INPUT DATA:
============================================================
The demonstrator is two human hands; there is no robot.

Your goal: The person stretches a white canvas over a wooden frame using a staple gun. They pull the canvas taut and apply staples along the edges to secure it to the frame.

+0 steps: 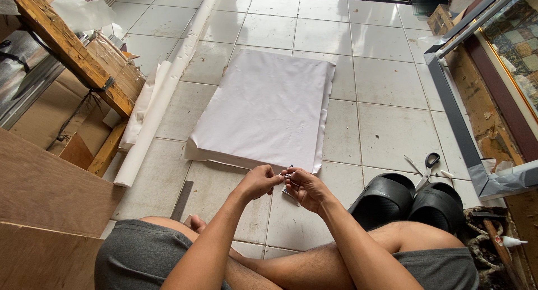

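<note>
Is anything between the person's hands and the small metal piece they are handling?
Nothing visible: the left hand and right hand both pinch the small metal piece directly, above the tiled floor.

Both forearms are extending forward from the crossed bare legs, converging just short of the near edge of the white board [263,107]. The left hand [259,182] and right hand [305,190] are meeting fingertip to fingertip, pinching a small metal object [287,175] between them.
</note>
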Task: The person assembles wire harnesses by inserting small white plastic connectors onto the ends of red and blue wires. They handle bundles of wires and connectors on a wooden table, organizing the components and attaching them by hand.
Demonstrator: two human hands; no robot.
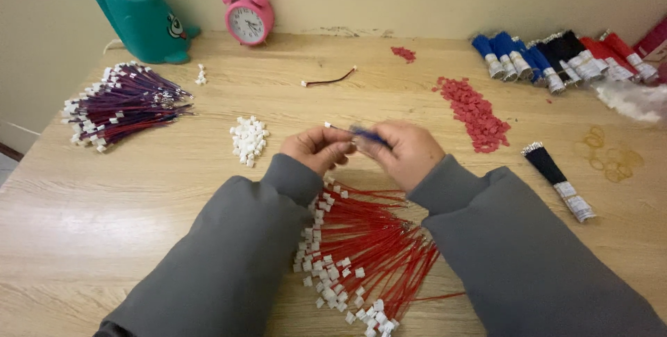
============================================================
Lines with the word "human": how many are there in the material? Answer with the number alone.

2